Comment by vintermann

7 days ago

> OCR is already at the point where adding an LLM at the end is counterproductive

That's mass OCR on printed documents. On handwritten documents, LLMs help. There are tons of documents that even top human experts can't read without context and domain language. Printed documents are intended to be readable character by character. Often the only thing a handwriting author intends is to remind himself of what he was thinking when he wrote it.

Also, what is the downstream tasks? What do you need character level accuracy for? In my experience, it's often for indexing and search. I believe LLMs have a higher ceiling there, and can in principle (if not in practice, yet) find data and answer questions about a text better than straightforward indexing or search can. I can't count the number of times I've e.g. missed a child in genealogy because I didn't think of searching the (fully and usually correctly) indexed data for some spelling or naming variant.

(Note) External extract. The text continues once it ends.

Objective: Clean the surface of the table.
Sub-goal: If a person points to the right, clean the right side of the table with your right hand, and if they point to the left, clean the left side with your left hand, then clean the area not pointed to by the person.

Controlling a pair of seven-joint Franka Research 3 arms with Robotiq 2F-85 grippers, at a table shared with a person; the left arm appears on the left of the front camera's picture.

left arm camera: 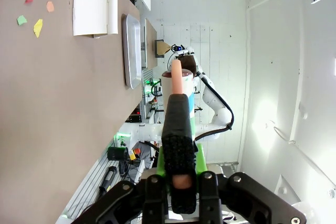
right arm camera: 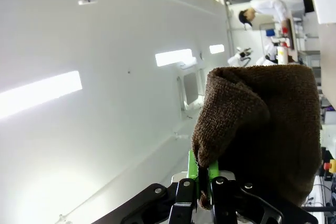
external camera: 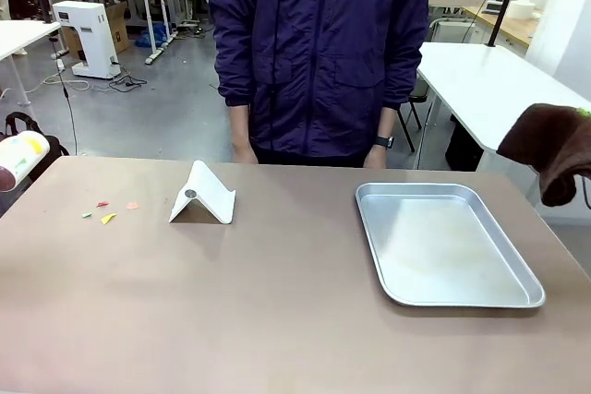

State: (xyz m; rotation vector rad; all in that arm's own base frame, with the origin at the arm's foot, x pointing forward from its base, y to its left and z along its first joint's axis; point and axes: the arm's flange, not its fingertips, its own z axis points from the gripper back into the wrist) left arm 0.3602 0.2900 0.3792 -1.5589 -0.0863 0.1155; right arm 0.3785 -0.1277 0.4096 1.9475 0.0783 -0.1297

I am working with printed documents. Maybe LLMs currently make a difference with handwriting recognition. I wasn't directly responding to that. It's outside the little bit that I know, and I didn't even think of it as "OCR".

I'm not saying that I need high accuracy (though I do), I'm saying that the current accuracy (and clarifying that this is specifically for printed text) is already very high. Part of the reason it's so high is because the old complicated character-by-character classifiers have already been replaced with neural networks that process entire lines at a time. It's already moving in the direction you're saying we need.